== TASK PROMPT ==
Report every line of the entries that contains the word "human".

── TASK DATA

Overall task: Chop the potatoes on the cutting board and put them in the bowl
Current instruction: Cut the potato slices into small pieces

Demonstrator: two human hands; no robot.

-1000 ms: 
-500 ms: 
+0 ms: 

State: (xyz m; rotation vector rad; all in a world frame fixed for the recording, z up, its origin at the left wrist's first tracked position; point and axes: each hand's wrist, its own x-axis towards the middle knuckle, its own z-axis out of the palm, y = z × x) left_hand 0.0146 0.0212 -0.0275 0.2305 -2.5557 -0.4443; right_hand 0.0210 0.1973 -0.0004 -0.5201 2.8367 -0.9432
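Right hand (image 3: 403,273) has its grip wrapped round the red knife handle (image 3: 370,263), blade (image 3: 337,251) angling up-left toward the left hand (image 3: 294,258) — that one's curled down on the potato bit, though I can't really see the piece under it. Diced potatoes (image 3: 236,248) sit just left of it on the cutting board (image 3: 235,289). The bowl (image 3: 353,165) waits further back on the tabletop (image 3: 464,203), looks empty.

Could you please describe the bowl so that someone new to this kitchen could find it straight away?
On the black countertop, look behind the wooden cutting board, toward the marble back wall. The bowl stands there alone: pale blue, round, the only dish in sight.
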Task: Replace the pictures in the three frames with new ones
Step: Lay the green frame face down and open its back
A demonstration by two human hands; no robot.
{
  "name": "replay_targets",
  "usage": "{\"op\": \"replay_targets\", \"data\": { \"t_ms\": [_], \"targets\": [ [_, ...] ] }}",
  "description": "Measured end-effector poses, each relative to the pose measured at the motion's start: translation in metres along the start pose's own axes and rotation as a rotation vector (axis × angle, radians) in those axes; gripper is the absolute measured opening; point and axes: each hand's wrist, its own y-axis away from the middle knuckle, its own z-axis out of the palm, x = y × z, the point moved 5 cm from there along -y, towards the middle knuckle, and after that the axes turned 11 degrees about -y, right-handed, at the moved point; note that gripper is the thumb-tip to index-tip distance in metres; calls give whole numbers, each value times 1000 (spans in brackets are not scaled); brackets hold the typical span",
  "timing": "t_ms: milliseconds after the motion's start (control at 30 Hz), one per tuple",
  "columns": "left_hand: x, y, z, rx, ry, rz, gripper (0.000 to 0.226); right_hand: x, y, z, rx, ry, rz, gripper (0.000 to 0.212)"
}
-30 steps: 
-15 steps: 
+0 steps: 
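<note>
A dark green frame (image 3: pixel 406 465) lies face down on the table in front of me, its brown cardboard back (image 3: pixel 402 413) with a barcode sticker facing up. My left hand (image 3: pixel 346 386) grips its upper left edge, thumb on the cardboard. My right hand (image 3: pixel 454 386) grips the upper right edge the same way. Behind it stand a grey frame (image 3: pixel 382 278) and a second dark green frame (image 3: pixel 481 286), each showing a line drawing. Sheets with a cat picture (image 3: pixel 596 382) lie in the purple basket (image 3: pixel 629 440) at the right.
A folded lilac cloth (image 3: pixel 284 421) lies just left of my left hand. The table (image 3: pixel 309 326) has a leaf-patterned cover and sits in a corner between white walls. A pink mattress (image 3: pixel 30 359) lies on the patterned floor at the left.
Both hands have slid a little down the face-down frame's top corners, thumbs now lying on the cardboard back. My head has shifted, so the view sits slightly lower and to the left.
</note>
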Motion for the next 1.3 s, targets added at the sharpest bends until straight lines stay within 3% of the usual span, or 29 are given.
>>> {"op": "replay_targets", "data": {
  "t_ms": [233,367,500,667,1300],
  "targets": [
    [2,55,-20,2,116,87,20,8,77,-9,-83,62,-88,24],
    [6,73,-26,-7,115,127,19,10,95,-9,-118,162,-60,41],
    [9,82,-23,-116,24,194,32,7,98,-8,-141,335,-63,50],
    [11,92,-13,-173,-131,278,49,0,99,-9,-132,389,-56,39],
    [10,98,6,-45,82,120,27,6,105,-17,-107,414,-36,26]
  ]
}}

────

== ANSWER TO THE PROBLEM ==
Demonstrator: two human hands; no robot.
A demonstration by two human hands; no robot.

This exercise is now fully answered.